> _What you will do_
Return only the lines of the data below from the line with "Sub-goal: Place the" up to and including the line with "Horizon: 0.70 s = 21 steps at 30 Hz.", exactly as written, with the pictures omitted.

> _Raw data_

^^^^^^^^^^^^^^^^

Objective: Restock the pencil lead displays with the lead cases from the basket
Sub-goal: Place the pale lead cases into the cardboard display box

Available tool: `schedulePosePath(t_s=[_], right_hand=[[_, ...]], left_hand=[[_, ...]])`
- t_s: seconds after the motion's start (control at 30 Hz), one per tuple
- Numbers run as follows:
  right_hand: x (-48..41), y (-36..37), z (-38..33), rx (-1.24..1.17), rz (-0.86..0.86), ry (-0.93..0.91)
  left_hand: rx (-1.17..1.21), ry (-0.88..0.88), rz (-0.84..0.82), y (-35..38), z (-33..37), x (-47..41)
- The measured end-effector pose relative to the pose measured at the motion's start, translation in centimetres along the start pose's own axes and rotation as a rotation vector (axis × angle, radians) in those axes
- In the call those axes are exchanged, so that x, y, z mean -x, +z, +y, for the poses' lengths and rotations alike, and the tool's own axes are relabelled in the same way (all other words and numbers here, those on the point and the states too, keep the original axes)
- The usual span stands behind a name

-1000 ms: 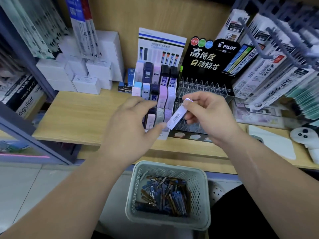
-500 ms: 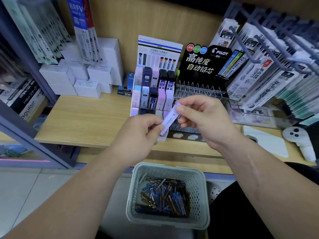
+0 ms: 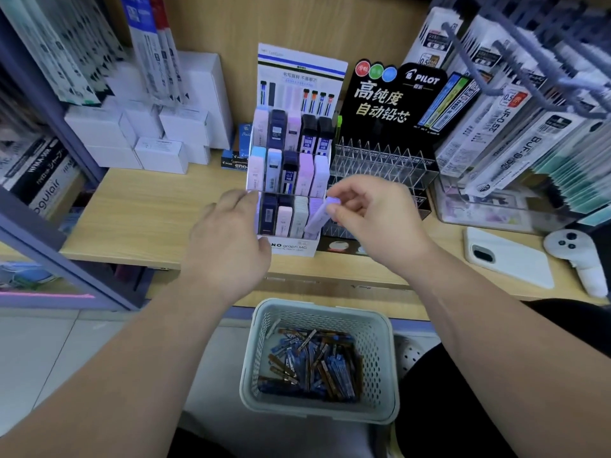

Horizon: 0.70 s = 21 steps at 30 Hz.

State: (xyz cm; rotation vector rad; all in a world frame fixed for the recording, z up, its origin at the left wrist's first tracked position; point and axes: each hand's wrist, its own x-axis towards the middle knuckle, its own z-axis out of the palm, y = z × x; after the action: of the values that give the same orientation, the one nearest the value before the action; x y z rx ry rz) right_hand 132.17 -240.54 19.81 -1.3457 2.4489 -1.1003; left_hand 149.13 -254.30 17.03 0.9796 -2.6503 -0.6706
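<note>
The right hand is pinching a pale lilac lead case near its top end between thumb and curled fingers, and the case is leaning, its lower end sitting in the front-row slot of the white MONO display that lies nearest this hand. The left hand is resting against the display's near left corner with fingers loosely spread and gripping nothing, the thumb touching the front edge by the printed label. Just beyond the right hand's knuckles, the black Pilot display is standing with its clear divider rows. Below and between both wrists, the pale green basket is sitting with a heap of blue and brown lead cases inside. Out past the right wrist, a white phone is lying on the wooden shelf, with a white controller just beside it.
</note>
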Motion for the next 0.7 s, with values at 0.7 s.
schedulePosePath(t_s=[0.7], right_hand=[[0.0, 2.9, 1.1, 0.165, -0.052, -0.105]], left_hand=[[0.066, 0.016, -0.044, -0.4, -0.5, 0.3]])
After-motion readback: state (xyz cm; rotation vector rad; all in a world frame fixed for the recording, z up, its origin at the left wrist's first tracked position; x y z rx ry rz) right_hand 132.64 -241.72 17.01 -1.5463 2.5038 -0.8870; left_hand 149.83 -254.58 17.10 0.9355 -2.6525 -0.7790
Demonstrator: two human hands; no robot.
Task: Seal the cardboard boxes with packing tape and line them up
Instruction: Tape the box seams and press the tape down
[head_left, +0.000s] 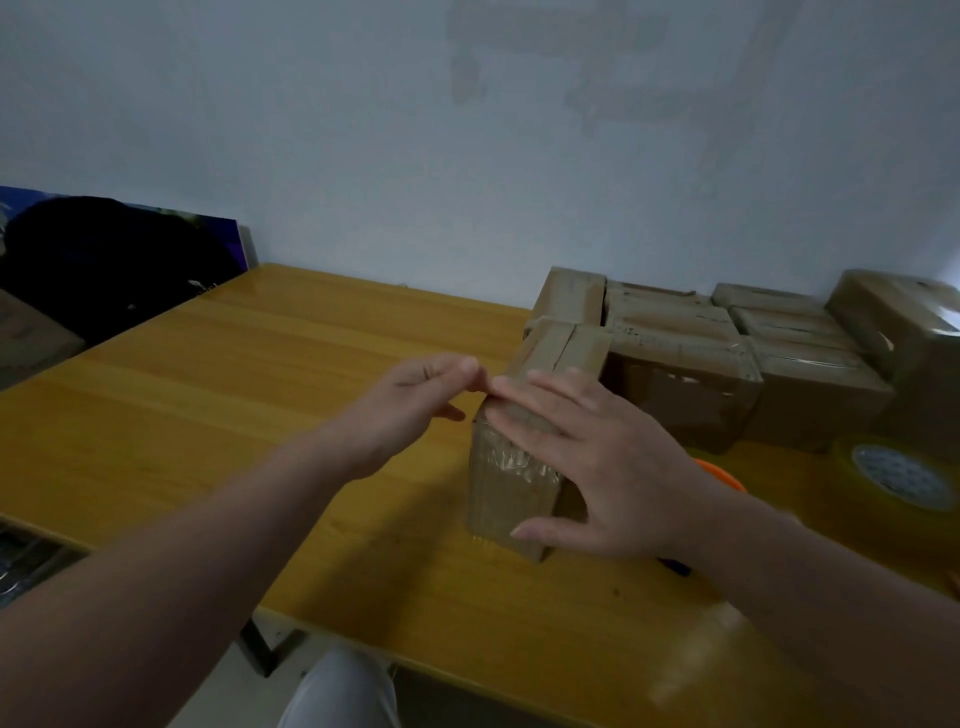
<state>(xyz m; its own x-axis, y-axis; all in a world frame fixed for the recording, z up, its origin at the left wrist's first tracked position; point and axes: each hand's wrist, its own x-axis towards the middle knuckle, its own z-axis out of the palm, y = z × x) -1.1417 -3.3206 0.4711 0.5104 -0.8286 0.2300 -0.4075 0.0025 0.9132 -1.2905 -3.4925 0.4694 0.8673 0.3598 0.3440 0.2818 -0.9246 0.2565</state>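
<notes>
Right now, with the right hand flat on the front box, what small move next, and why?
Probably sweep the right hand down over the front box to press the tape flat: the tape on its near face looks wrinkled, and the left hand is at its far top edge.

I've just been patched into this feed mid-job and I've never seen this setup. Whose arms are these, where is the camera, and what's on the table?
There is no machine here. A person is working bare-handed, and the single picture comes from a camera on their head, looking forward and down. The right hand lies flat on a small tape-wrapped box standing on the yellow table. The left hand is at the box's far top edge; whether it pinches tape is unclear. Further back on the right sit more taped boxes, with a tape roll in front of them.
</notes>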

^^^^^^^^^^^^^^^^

> _Output below_
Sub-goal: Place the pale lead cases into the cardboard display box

Available tool: `schedulePosePath(t_s=[_], right_hand=[[_, ...]], left_hand=[[_, ...]])`
- t_s: seconds after the motion's start (control at 30 Hz), one per tuple
- Numbers run as follows:
  right_hand: x (-48..41), y (-36..37), z (-38..33), rx (-1.24..1.17), rz (-0.86..0.86), ry (-0.93..0.91)
  left_hand: rx (-1.17..1.21), ry (-0.88..0.88), rz (-0.84..0.82), y (-35..38), z (-33..37), x (-47..41)
- The measured end-effector pose relative to the pose measured at the motion's start, translation in centimetres along the start pose's own axes and rotation as a rotation vector (axis × angle, radians) in those axes
- In the call those axes are exchanged, so that x, y, z mean -x, +z, +y, for the poses' lengths and rotations alike, and the tool's own axes are relabelled in the same way (all other words and numbers here, those on the point and the states too, keep the original axes)
- The usual span stands behind a name

-1000 ms: 
-500 ms: 
+0 ms: 

Horizon: 0.70 s = 21 steps at 30 Hz.

That completes the answer to the exercise.